▶ _Work item_: Retype the entries, please, from their first line to the line containing "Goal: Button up", exactly and only those lines, minus the pictures.

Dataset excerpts
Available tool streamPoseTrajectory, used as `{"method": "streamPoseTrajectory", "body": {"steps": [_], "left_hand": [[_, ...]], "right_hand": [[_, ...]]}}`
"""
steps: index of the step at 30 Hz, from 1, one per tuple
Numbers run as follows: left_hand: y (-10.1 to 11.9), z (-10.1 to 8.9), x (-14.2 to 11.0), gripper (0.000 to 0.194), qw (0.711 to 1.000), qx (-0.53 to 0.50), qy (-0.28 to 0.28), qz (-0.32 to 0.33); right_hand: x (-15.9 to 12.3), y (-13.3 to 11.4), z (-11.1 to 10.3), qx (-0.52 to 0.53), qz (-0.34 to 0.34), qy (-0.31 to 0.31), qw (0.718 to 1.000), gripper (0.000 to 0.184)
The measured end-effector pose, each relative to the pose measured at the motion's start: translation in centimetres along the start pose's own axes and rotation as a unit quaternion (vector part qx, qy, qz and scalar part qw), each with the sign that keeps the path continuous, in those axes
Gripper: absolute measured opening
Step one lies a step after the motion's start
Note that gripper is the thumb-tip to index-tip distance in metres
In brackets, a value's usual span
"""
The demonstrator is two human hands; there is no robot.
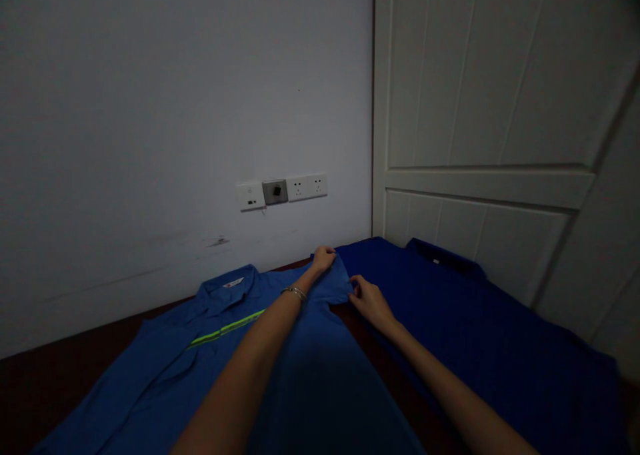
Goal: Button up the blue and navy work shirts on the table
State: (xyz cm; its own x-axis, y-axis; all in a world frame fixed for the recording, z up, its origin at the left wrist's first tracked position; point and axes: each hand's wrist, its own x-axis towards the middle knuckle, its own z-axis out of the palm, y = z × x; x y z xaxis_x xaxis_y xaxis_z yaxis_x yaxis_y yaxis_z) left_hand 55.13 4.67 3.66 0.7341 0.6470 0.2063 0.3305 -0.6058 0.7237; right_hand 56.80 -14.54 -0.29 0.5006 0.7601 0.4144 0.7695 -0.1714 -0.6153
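- Shirt [313, 358], mid-blue, collared, spread on a dark red surface [103, 338] by the wall [150, 141]; yellow-green stripe [206, 339] across chest. Neck label [233, 283] too small for me to read; hem out of frame.
- Left forearm [253, 361] hides part of the chest.
- Left hand [325, 259]: fingers curled on the sleeve's [336, 281] upper edge; grip unclear to me.
- Right hand [370, 300]: pinching the cuff.
- Darker blue garment [440, 328], details lost in dimness.

Mid-blue collared cloth shirt [320, 358], yellow-green chest stripe [220, 333]: left hand [324, 259] grips far edge of sleeve [333, 285], right hand [371, 301] pinches its end. Royal-blue cloth garment [460, 328] right of hands. White rectangular socket plates [307, 187] on pale wall [175, 108] beyond.
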Motion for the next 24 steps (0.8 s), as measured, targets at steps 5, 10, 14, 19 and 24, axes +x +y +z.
{"method": "streamPoseTrajectory", "body": {"steps": [5, 10, 14, 19, 24], "left_hand": [[0.6, -3.4, -1.8, 0.026, 0.997, -0.061, 0.035, 0.005], [-1.2, -8.2, -5.4, 0.018, 0.983, -0.176, 0.036, 0.029], [-4.8, -11.8, -9.2, 0.026, 0.966, -0.252, 0.054, -0.015], [-9.9, -14.9, -13.5, 0.033, 0.980, -0.175, 0.030, -0.091], [-12.9, -16.4, -16.4, 0.019, 0.985, -0.083, -0.046, -0.144]], "right_hand": [[-0.1, -0.7, -0.1, 0.038, -0.050, 0.060, 0.996, 0.028], [-0.5, -2.3, 0.1, 0.049, -0.122, 0.097, 0.987, 0.025], [-1.6, -4.7, 0.1, -0.010, -0.250, 0.063, 0.966, 0.025], [-3.9, -7.8, 1.7, -0.075, -0.381, -0.024, 0.921, 0.028], [-6.1, -9.0, 4.0, -0.100, -0.447, -0.098, 0.884, 0.031]]}}
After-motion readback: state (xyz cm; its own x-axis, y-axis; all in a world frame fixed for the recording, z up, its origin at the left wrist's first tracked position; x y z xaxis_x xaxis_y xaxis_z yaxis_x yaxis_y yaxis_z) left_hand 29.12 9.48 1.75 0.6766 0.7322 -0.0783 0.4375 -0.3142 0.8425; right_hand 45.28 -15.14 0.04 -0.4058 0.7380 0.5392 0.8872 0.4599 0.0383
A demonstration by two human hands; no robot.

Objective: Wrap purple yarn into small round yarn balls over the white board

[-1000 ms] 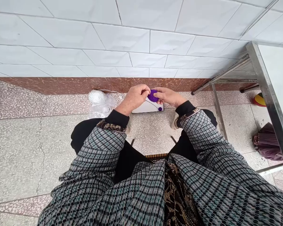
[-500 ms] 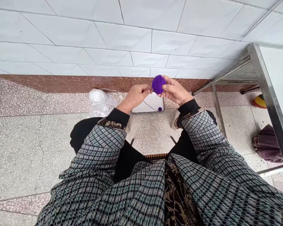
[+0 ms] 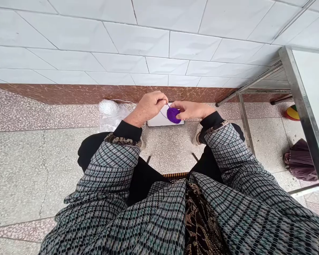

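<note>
My right hand (image 3: 193, 109) grips a round ball of purple yarn (image 3: 173, 115) from its right side, thumb across the front. Close by on the left, my left hand (image 3: 150, 106) pinches a purple yarn strand (image 3: 168, 105) between thumb and fingertips. The strand runs from that pinch to the top of the ball. Below both hands a shallow white box (image 3: 155, 121) lies on the floor, partly covered by the hands and ball. Another piece of the strand hangs over the box's white surface.
White yarn (image 3: 108, 107) in clear plastic rests on the floor to the left. A tiled wall (image 3: 156, 44) stands ahead. On the right are a metal-framed table (image 3: 299, 95), a dark purple cloth-like bundle (image 3: 301, 161) and a yellow and red round object (image 3: 293, 113).
The ball has come down and slightly left as my right hand turned over it. My left hand has risen a little, now above the ball's level.
</note>
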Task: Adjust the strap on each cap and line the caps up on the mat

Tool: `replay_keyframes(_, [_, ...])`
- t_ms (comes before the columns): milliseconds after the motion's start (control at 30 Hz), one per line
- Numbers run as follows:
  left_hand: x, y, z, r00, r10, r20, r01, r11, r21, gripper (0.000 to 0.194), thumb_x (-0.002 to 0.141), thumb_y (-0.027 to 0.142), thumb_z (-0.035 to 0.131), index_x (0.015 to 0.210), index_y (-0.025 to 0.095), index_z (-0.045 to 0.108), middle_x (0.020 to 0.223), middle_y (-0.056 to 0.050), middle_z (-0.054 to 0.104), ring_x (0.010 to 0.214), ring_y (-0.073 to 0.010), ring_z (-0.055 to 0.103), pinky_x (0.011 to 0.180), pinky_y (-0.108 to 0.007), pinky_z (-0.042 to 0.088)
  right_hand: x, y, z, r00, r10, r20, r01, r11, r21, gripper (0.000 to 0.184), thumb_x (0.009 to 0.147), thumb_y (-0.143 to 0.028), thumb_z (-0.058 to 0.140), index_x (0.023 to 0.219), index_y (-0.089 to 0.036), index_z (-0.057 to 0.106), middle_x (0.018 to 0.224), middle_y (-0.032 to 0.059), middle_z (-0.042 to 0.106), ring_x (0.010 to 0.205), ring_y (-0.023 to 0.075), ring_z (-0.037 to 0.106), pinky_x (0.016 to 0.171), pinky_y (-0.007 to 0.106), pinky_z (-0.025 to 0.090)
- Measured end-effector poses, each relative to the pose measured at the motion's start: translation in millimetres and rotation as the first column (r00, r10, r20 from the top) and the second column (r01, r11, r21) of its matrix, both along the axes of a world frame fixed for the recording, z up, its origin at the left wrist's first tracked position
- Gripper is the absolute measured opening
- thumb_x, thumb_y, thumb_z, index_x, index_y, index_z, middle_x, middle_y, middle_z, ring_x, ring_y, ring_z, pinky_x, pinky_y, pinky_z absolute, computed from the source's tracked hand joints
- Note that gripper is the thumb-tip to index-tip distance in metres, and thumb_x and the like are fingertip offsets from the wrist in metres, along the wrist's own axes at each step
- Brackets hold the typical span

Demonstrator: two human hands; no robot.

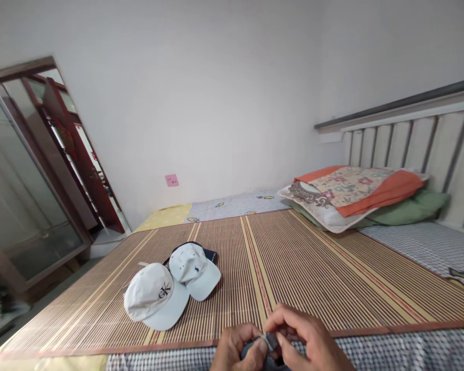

▶ _Exercise answer_:
Available tool streamPoseTrajectory, used as `{"method": "streamPoseTrajectory", "body": {"steps": [_], "left_hand": [[_, ...]], "right_hand": [[_, ...]]}}`
"""
steps: index of the step at 30 Hz, from 1, one per tuple
Numbers run as follows: left_hand: y (-10.1 to 11.9), z (-10.1 to 8.9), x (-14.2 to 11.0), gripper (0.000 to 0.194), qw (0.711 to 1.000), qx (-0.53 to 0.50), qy (-0.28 to 0.28), qz (-0.32 to 0.33); right_hand: x (-15.9 to 12.3), y (-13.3 to 11.4), z (-11.1 to 10.3), qx (-0.52 to 0.53), qz (-0.34 to 0.34), qy (-0.31 to 0.31), qw (0.718 to 1.000), gripper (0.000 to 0.184)
The measured end-effector pose, each relative to the pose measured at the motion's start: translation in centimetres along the start pose's own axes and rotation as a unit quaternion (vector part qx, qy, qz and scalar part qw), each with the sign that keeps the path continuous, in those axes
Gripper: absolute measured opening
Step one lies a step after the motion's start
Note that gripper is the thumb-tip to index-tip distance in metres
In brackets, a value's usual span
"""
The demonstrator is two human hands; there is no robot.
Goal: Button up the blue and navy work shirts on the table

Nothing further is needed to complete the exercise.